WHAT THIS TASK INVOLVES:
Below is a set of records; print all of them exactly as written.

STORED DATA:
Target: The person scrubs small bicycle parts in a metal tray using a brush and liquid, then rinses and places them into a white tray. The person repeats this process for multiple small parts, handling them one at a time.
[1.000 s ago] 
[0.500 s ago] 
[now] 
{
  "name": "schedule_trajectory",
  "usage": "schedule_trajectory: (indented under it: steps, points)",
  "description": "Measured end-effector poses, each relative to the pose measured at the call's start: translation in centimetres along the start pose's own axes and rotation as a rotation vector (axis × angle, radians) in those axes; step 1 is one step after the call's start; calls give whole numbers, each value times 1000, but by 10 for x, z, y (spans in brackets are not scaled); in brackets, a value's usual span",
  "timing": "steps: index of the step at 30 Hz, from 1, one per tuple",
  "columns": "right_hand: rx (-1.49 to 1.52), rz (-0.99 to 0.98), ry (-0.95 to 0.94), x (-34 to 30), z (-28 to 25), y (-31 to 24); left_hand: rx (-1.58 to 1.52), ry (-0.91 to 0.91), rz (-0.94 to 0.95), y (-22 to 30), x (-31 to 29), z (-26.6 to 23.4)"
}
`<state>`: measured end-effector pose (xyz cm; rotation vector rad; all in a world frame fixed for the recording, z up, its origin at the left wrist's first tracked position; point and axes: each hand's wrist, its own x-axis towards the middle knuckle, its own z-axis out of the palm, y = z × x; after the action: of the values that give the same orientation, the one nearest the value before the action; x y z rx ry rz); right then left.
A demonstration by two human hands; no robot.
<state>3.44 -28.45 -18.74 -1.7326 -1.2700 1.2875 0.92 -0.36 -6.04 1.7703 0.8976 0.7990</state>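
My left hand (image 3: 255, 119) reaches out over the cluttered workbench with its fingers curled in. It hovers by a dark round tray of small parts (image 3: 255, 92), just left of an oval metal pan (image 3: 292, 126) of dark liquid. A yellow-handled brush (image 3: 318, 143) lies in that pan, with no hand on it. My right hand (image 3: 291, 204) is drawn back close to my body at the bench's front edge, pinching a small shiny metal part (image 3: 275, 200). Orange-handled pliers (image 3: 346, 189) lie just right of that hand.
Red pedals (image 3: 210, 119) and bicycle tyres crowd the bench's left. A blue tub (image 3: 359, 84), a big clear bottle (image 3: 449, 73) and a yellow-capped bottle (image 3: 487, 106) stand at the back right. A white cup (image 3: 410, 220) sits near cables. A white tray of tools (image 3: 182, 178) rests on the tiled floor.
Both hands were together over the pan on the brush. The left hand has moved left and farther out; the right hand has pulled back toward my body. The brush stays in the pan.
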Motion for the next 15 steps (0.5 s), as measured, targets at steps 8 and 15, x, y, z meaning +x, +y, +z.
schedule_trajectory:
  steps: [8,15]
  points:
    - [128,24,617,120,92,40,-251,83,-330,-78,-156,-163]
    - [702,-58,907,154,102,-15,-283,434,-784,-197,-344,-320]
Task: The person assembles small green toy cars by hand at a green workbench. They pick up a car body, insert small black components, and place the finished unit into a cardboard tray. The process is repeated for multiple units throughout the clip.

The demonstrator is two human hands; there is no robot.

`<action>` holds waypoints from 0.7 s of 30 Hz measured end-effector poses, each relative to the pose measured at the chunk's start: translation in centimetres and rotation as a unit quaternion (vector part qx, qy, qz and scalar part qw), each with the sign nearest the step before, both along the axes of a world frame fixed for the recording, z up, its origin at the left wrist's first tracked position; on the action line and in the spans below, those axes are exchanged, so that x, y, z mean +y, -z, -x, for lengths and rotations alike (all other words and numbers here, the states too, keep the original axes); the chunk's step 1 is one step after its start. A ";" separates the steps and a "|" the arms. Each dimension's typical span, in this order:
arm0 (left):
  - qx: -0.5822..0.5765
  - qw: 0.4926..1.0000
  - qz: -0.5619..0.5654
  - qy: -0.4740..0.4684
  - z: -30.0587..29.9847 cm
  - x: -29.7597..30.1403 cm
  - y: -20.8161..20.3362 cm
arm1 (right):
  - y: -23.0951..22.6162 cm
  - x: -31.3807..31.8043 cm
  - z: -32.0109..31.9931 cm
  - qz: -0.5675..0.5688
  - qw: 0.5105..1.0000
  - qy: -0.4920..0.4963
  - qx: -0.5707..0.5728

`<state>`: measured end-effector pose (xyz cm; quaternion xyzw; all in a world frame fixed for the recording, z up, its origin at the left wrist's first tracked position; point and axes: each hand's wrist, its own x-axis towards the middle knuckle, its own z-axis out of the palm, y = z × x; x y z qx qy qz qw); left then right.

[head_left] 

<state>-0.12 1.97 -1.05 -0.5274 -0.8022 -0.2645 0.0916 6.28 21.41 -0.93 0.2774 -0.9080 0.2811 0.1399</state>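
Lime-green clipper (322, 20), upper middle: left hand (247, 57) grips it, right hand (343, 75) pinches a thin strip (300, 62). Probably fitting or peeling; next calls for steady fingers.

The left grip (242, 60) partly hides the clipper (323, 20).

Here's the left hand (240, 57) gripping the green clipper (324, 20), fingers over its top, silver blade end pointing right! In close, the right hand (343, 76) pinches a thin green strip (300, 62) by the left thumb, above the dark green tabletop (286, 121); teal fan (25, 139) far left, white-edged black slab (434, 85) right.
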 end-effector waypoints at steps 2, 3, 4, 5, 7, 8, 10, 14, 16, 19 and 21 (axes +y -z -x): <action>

RESPONSE BOX:
Target: The person scrubs small bicycle parts in a metal tray using a brush and liquid, then rinses and places them into a white tray. The person repeats this process for multiple small parts, handling them one at a time.
[1.000 s ago] 
[0.500 s ago] 
[now] 
{
  "name": "schedule_trajectory",
  "usage": "schedule_trajectory: (indented under it: steps, points)",
  "description": "Measured end-effector poses, each relative to the pose measured at the call's start: translation in centimetres along the start pose's own axes and rotation as a rotation vector (axis × angle, radians) in those axes; step 1 is one step after the call's start; calls give whole numbers, each value times 1000, but by 10 for x, z, y (spans in brackets are not scaled); in brackets, a value's usual span",
  "timing": "steps: index of the step at 30 Hz, from 1, one per tuple",
  "columns": "right_hand: rx (-1.49 to 1.52), rz (-0.99 to 0.98), ry (-0.95 to 0.94), x (-34 to 30), z (-28 to 25), y (-31 to 24); left_hand: rx (-1.58 to 1.52), ry (-0.91 to 0.91), rz (-0.94 to 0.95), y (-22 to 30), x (-31 to 29), z (-26.6 to 23.4)"
}
`<state>`: measured end-effector pose (xyz cm; rotation vector rad; all in a world frame fixed for the recording, z up, its origin at the left wrist's first tracked position; point and axes: each hand's wrist, its own x-axis towards the middle knuckle, its own z-axis out of the palm, y = z × x; after the action: of the values that give the same orientation, the one nearest the value before the action; x y z rx ry rz); right then left.
A demonstration by two human hands; no robot.
<state>3.44 -28.45 -18.74 -1.7326 -1.2700 1.2875 0.92 -0.36 -6.04 1.7703 0.8976 0.7990</state>
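My left hand (image 3: 255, 119) reaches out over the cluttered workbench with its fingers curled in. It hovers by a dark round tray of small parts (image 3: 255, 92), just left of an oval metal pan (image 3: 292, 126) of dark liquid. A yellow-handled brush (image 3: 318, 143) lies in that pan, with no hand on it. My right hand (image 3: 291, 204) is drawn back close to my body at the bench's front edge, pinching a small shiny metal part (image 3: 275, 200). Orange-handled pliers (image 3: 346, 189) lie just right of that hand.
Red pedals (image 3: 210, 119) and bicycle tyres crowd the bench's left. A blue tub (image 3: 359, 84), a big clear bottle (image 3: 449, 73) and a yellow-capped bottle (image 3: 487, 106) stand at the back right. A white cup (image 3: 410, 220) sits near cables. A white tray of tools (image 3: 182, 178) rests on the tiled floor.
Both hands were together over the pan on the brush. The left hand has moved left and farther out; the right hand has pulled back toward my body. The brush stays in the pan.
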Motion for the next 15 steps (0.5 s), as measured, targets at steps 8 and 15, x, y, z meaning +x, +y, +z.
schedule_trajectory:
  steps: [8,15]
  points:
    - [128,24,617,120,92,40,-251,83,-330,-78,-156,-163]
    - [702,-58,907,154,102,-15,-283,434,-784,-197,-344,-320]
Task: The person assembles small green toy cars by hand at a green workbench. They pick up a car body, insert small black components, and place the finished unit into a cardboard tray. The process is repeated for multiple units throughout the clip.

The demonstrator is two human hands; there is no robot.

`<action>` holds waypoints from 0.7 s of 30 Hz measured end-effector poses, each relative to the pose measured at the chunk's start: translation in centimetres and rotation as a unit quaternion (vector part qx, qy, qz and scalar part qw), each with the sign nearest the step before, both along the axes of a world frame fixed for the recording, z up, its origin at the left wrist's first tracked position; on the action line and in the spans below, those axes are exchanged, so that x, y, z mean +y, -z, -x, for lengths and rotations alike (all other words and numbers here, the states too, keep the original axes); the chunk's step 1 is one step after its start. A ";" separates the steps and a "|" the arms. Each dimension's typical span, in this order:
arm0 (left):
  - qx: -0.5822..0.5765
  - qw: 0.4926..1.0000
  - qz: -0.5619..0.5654
  - qy: -0.4740..0.4684
  - z: -30.0587..29.9847 cm
  - x: -29.7597..30.1403 cm
  - y: -20.8161..20.3362 cm
arm1 (right):
  - y: -23.0951..22.6162 cm
  - x: -31.3807..31.8043 cm
  - z: -32.0109..31.9931 cm
  - qz: -0.5675..0.5688
  - qw: 0.5105..1.0000
  - qy: -0.4920..0.4963
  - qx: -0.5707..0.5728

`<state>`: measured end-effector pose (xyz cm; quaternion xyzw; all in a world frame fixed for the recording, z up, its origin at the left wrist's first tracked position; point and axes: each hand's wrist, its own x-axis towards the middle knuckle, its own z-axis out of the palm, y = z × x; x y z qx qy qz qw); left then right.

[head_left] 

<state>-0.12 1.97 -1.05 -0.5274 -0.8022 -0.2645 0.0916 6.28 21.41 -0.93 0.2774 -0.9080 0.2811 0.1399</state>
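Lime-green clipper (322, 20), upper middle: left hand (247, 57) grips it, right hand (343, 75) pinches a thin strip (300, 62). Probably fitting or peeling; next calls for steady fingers.

The left grip (242, 60) partly hides the clipper (323, 20).

Here's the left hand (240, 57) gripping the green clipper (324, 20), fingers over its top, silver blade end pointing right! In close, the right hand (343, 76) pinches a thin green strip (300, 62) by the left thumb, above the dark green tabletop (286, 121); teal fan (25, 139) far left, white-edged black slab (434, 85) right.
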 end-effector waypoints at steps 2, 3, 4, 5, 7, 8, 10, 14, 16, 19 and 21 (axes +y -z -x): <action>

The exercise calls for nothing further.